> TASK PROMPT: Reproduce the data in its entirety, exactly as supplied.

> SUPPLIED DATA:
+ + + + +

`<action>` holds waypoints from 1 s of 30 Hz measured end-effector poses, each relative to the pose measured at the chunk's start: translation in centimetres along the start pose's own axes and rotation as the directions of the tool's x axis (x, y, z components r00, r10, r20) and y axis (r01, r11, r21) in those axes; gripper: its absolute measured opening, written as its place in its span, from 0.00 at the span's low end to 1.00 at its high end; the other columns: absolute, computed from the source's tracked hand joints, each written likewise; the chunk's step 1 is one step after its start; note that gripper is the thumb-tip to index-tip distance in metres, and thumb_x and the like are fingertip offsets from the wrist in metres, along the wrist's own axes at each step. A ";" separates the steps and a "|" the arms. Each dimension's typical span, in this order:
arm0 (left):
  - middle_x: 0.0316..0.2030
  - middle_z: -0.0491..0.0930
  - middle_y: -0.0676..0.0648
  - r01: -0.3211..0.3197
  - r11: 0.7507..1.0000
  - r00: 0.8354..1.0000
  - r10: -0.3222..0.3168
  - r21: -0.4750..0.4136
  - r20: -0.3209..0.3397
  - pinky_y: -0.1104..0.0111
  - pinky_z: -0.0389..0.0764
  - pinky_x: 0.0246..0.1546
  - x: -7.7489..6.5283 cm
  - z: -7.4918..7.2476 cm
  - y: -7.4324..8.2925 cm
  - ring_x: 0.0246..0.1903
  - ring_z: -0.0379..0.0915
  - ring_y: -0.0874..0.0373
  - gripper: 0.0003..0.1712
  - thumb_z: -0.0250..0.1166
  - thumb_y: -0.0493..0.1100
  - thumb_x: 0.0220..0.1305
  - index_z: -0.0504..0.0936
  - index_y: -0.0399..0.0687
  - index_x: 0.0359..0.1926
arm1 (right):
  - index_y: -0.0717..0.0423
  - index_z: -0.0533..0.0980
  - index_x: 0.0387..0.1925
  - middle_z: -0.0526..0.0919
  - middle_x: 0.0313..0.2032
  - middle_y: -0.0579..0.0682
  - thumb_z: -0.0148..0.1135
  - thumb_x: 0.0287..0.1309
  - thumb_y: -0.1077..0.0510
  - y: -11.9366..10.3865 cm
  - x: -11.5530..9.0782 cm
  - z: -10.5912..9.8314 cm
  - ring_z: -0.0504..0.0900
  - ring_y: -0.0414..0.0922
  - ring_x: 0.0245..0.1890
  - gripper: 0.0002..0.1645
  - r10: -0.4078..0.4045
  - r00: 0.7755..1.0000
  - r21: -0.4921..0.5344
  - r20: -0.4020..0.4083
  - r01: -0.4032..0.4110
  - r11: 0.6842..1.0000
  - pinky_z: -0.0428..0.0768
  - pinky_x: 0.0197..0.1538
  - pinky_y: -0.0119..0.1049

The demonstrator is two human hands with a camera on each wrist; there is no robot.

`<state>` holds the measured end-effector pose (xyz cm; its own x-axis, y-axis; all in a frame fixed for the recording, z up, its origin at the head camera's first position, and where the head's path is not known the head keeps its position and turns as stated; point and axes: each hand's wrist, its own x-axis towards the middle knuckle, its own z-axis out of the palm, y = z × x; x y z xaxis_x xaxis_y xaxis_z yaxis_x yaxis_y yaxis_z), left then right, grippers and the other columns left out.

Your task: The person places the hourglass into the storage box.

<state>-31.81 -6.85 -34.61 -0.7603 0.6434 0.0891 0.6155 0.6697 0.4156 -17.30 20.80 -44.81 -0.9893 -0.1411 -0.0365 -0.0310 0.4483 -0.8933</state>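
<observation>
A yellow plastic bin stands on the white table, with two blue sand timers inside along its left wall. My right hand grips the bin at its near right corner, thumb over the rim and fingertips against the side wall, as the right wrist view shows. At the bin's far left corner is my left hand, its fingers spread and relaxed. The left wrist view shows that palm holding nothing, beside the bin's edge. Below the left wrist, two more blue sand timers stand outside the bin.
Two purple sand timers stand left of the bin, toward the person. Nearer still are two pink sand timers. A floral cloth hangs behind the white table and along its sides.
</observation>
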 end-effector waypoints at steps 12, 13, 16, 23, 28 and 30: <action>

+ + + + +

> RESULT FOR THIS EXERCISE:
`<action>` holds waypoints from 1 s of 30 Hz measured end-effector poses, each relative to the pose measured at the chunk's start: translation in centimetres along the start pose's own axes and rotation as the directions of the tool's x axis (x, y, z components r00, r10, r20) and y axis (r01, r11, r21) in those axes; gripper: its absolute measured opening, written as its place in its span, from 0.00 at the span's low end to 1.00 at its high end; the other columns: absolute, computed from the source's tracked hand joints, each written likewise; the chunk's step 1 is one step after its start; note that gripper is the thumb-tip to index-tip distance in metres, and thumb_x and the like are fingertip offsets from the wrist in metres, along the wrist's own axes at each step. A ";" separates the steps and a "|" the arms. Each dimension's typical span, in this order:
arm0 (left):
  - middle_x: 0.0316..0.2030
  - middle_z: -0.0491..0.0930
  - middle_y: -0.0676..0.0648
  - r01: -0.3211..0.3197
  - r11: 0.7507..1.0000
  - r00: 0.8354..1.0000
  - r10: -0.3222..0.3168
  - r21: -0.4750..0.4136
  - r20: -0.3209..0.3397
  - pinky_y: -0.1104..0.0111
  - pinky_z: -0.0389..0.0764
  - pinky_x: 0.0246..0.1546
  - x: -7.7489..6.5283 cm
  - z: -7.4918..7.2476 cm
  - y: -7.4324..8.2925 cm
  - ring_x: 0.0246..0.1903
  - ring_z: -0.0379..0.0915
  - ring_y: -0.0874..0.0373
  - gripper: 0.0003..0.1712
  - thumb_z: -0.0250..0.1166
  - thumb_y: -0.0493..0.1100
  - thumb_x: 0.0220..0.1305
  - index_z: -0.0504..0.0936
  - index_y: -0.0399..0.0687
  - index_x: 0.0359..0.1926
arm1 (right):
  - index_y: -0.0717..0.0423
  - index_z: -0.0533..0.0980
  - index_x: 0.0387..0.1925
  - middle_z: -0.0526..0.0919
  - middle_x: 0.0313..0.2032
  - middle_y: -0.0579..0.0682
  - thumb_z: -0.0148..0.1135
  - thumb_x: 0.0287..0.1309
  - thumb_y: -0.1077..0.0510
  - y: -11.9366..10.3865 cm
  - x: -11.5530..9.0782 cm
  - z: -10.5912..9.8314 cm
  - ring_z: -0.0504..0.0900
  - ring_y: -0.0414..0.0922
  - ring_x: 0.0245..0.1890
  - gripper: 0.0002..0.1645
  - r10: -0.4078..0.4045
  - r00: 0.7755..1.0000
  - r21: -0.4921..0.5344
  - r20: -0.4020..0.4083
  - r01: -0.4032..0.4110
  - r11: 0.6842..1.0000
  - pinky_z: -0.0428..0.0768
  - pinky_x: 0.0197..0.1538
  - pinky_y: -0.0119..0.1049

The demonstrator is two human hands with a camera on each wrist; there is no robot.

`<state>` holds the measured end-effector pose (xyz cm; its own x-axis, y-axis; all in a frame fixed for the recording, z up, its origin at the head camera's first position, and where the head's path is not known the head keeps its position and turns as stated; point and axes: each hand's wrist, its own x-axis towards the middle knuckle, its own z-axis out of the palm, y = z × x; x y z xaxis_x xaxis_y xaxis_z yaxis_x yaxis_y yaxis_z), left then right, grippers and the other columns left out.

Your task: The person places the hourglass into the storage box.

<state>-31.81 -6.85 -34.61 -0.7603 0.6434 0.0891 0.6155 0.6697 0.4156 -17.30 20.80 -44.81 -0.9893 -0.1411 -0.0365 -0.0310 0.4483 -0.8933</state>
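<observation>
A yellow plastic bin stands on the white table, with two blue sand timers inside along its left wall. My right hand grips the bin at its near right corner, thumb over the rim and fingertips against the side wall, as the right wrist view shows. At the bin's far left corner is my left hand, its fingers spread and relaxed. The left wrist view shows that palm holding nothing, beside the bin's edge. Below the left wrist, two more blue sand timers stand outside the bin.
Two purple sand timers stand left of the bin, toward the person. Nearer still are two pink sand timers. A floral cloth hangs behind the white table and along its sides.
</observation>
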 end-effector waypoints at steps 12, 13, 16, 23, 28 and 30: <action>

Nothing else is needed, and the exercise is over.